**ACTION ITEM:** Return every line of the data exactly as it appears.

**SUPPLIED MATERIAL:**
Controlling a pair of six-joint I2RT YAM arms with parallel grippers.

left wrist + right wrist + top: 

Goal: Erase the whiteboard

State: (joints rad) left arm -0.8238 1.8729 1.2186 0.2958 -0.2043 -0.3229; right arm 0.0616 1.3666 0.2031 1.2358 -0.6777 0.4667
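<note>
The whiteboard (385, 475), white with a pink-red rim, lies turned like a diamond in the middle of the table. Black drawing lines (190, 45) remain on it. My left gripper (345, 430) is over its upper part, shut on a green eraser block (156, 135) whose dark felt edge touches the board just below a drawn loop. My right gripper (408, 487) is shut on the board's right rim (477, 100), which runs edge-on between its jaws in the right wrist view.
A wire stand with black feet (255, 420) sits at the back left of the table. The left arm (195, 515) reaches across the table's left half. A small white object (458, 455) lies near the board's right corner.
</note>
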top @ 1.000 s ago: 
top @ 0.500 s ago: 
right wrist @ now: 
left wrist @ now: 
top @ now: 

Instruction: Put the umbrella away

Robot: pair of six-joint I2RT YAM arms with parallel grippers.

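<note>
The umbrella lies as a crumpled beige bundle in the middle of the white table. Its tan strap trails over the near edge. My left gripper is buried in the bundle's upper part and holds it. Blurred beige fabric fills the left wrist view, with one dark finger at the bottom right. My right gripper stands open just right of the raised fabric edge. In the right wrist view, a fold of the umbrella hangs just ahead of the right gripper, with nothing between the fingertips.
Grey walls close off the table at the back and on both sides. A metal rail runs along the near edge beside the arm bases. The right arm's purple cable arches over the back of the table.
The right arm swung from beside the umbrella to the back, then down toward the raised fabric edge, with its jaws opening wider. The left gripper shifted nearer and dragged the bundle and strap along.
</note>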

**EXERCISE ANSWER:**
Controlling a pair of six-joint I2RT YAM arms with parallel grippers.

left wrist + right wrist + top: 

Goal: Erase the whiteboard

State: (joints rad) left arm -0.8238 1.8729 1.2186 0.2958 -0.2043 -0.3229; right arm 0.0616 1.3666 0.2031 1.2358 -0.6777 0.4667
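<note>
The whiteboard (385, 475), white with a pink-red rim, lies turned like a diamond in the middle of the table. Black drawing lines (190, 45) remain on it. My left gripper (345, 430) is over its upper part, shut on a green eraser block (156, 135) whose dark felt edge touches the board just below a drawn loop. My right gripper (408, 487) is shut on the board's right rim (477, 100), which runs edge-on between its jaws in the right wrist view.
A wire stand with black feet (255, 420) sits at the back left of the table. The left arm (195, 515) reaches across the table's left half. A small white object (458, 455) lies near the board's right corner.
</note>
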top @ 1.000 s ago: 
top @ 0.500 s ago: 
right wrist @ now: 
left wrist @ now: 
top @ now: 

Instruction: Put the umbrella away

Robot: pair of six-joint I2RT YAM arms with parallel grippers.

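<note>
The umbrella lies as a crumpled beige bundle in the middle of the white table. Its tan strap trails over the near edge. My left gripper is buried in the bundle's upper part and holds it. Blurred beige fabric fills the left wrist view, with one dark finger at the bottom right. My right gripper stands open just right of the raised fabric edge. In the right wrist view, a fold of the umbrella hangs just ahead of the right gripper, with nothing between the fingertips.
Grey walls close off the table at the back and on both sides. A metal rail runs along the near edge beside the arm bases. The right arm's purple cable arches over the back of the table.
The right arm swung from beside the umbrella to the back, then down toward the raised fabric edge, with its jaws opening wider. The left gripper shifted nearer and dragged the bundle and strap along.
</note>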

The answer has been fully stated.